**Instructions to follow:** Below are lines of records; copy exactly those from the one containing "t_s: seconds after" through the one containing "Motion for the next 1", leaving the pictures behind.

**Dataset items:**
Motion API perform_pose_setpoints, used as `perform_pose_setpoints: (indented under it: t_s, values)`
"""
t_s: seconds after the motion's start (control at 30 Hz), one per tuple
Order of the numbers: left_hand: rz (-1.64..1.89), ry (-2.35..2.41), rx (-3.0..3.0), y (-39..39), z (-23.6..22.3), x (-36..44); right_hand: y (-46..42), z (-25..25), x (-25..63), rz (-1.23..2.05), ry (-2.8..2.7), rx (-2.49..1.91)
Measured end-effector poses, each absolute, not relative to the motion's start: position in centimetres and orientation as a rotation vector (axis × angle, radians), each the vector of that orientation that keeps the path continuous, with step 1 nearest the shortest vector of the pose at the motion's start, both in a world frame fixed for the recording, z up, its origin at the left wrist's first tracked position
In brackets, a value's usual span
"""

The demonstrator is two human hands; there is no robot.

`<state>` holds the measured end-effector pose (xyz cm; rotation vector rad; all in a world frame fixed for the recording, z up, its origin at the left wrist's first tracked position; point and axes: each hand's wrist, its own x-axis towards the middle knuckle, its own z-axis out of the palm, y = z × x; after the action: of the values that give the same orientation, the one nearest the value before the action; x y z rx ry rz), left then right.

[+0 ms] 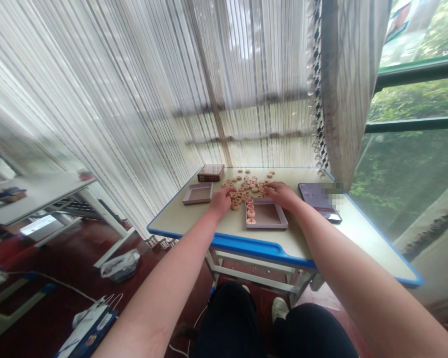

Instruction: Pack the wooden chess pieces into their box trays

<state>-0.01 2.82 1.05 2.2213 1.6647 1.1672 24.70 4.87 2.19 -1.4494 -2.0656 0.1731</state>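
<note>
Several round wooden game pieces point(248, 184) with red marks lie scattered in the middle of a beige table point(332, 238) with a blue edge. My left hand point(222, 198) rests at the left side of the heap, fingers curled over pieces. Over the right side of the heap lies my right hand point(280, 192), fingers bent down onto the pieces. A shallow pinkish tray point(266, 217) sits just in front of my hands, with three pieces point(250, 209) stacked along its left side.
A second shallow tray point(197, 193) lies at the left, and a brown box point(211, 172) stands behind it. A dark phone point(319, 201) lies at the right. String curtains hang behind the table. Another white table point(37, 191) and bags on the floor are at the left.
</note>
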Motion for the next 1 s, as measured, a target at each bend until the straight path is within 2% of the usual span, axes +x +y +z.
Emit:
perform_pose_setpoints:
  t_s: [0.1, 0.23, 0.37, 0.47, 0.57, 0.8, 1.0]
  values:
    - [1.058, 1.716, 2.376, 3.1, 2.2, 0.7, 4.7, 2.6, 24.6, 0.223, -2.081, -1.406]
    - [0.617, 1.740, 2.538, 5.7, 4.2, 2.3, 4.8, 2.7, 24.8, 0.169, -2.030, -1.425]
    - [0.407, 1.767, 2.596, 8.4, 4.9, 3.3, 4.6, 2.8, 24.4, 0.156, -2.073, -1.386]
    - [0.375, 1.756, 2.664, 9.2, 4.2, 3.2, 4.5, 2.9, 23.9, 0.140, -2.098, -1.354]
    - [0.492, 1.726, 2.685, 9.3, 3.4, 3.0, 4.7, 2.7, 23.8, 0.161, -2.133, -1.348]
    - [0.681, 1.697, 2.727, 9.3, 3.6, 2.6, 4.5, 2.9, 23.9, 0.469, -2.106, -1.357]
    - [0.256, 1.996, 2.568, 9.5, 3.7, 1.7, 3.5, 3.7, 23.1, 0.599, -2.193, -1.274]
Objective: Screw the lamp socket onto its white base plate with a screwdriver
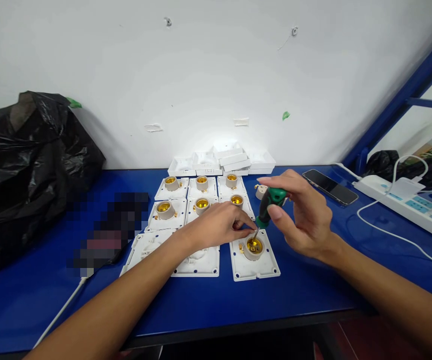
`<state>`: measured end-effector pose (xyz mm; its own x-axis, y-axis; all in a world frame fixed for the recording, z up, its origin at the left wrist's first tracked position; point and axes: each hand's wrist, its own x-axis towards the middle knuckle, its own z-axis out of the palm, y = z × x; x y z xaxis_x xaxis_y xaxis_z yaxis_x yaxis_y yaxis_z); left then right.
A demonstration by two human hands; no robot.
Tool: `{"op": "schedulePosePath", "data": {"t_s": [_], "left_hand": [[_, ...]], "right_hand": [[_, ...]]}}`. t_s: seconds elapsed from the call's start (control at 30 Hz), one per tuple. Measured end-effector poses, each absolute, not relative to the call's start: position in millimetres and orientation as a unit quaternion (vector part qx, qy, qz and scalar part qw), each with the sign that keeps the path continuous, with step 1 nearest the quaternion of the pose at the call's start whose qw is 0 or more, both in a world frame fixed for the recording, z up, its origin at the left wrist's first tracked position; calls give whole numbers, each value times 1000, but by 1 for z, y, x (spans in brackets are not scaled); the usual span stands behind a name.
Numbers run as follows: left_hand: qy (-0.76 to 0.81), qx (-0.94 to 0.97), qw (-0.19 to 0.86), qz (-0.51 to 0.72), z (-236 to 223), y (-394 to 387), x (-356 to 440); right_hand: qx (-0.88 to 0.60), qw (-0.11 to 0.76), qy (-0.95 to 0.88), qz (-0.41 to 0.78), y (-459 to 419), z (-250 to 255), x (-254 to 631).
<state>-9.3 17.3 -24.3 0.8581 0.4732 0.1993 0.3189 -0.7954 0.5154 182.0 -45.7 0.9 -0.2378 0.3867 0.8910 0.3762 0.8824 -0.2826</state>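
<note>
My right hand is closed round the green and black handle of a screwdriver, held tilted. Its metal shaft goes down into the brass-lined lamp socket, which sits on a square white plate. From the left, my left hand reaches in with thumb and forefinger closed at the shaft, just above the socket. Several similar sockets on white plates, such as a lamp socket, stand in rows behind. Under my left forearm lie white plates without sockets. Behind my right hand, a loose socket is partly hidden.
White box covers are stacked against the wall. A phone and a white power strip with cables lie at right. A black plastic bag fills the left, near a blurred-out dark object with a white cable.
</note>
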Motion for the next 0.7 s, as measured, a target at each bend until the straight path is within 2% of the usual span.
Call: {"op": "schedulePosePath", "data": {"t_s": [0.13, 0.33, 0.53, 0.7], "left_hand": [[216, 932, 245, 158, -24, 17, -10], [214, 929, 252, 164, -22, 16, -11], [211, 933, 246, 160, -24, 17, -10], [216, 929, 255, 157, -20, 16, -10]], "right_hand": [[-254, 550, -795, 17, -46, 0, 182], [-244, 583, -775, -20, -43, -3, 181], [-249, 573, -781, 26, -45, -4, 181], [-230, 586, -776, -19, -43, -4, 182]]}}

**Answer to this exercise:**
t_s: seconds after the motion's start (control at 30 Hz), one per tuple
Order of the numbers: left_hand: rz (-1.64..1.89), ry (-2.35..2.41), rx (-3.0..3.0), y (-39..39), z (-23.6..22.3), x (-36..44); right_hand: y (-46..42), z (-25..25), x (-25..63), rz (-1.23..2.05), ry (-2.8..2.7), rx (-2.49..1.91)
Measured end-effector poses, each absolute, not relative to the motion's start: position in centimetres and orientation as a rotation vector (axis × angle, radians), each the vector of that orientation that keeps the path continuous, with step 1 nearest the shortest vector of the pose at the motion's start, both in a world frame fixed for the recording, z up, its origin at the left wrist's first tracked position
In brackets, a value's usual span
"""

The demonstrator is two human hands; there is no robot.

`<state>` holds the measured end-effector pose (xyz cm; rotation vector rad; all in a world frame fixed for the recording, z up, its origin at the left wrist's first tracked position; point and axes: each hand's wrist, its own x-axis towards the middle knuckle, its own z-axis out of the palm, y = z × x; after the action: of the values that give the same orientation, the one nearest the value before the action; x y z rx ry rz), left then right.

[+0 ms] 

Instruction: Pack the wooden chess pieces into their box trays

<state>-0.01 2.82 1.05 2.2213 1.6647 1.1672 24.70 4.87 2.19 -1.4494 -2.0656 0.1731</state>
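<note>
Several round wooden game pieces point(248, 184) with red marks lie scattered in the middle of a beige table point(332, 238) with a blue edge. My left hand point(222, 198) rests at the left side of the heap, fingers curled over pieces. Over the right side of the heap lies my right hand point(280, 192), fingers bent down onto the pieces. A shallow pinkish tray point(266, 217) sits just in front of my hands, with three pieces point(250, 209) stacked along its left side.
A second shallow tray point(197, 193) lies at the left, and a brown box point(211, 172) stands behind it. A dark phone point(319, 201) lies at the right. String curtains hang behind the table. Another white table point(37, 191) and bags on the floor are at the left.
</note>
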Motion for the next 1 s, as measured, a target at each bend until the straight path is within 2% of the usual span, axes +x +y +z.

Nothing more is needed for this exercise.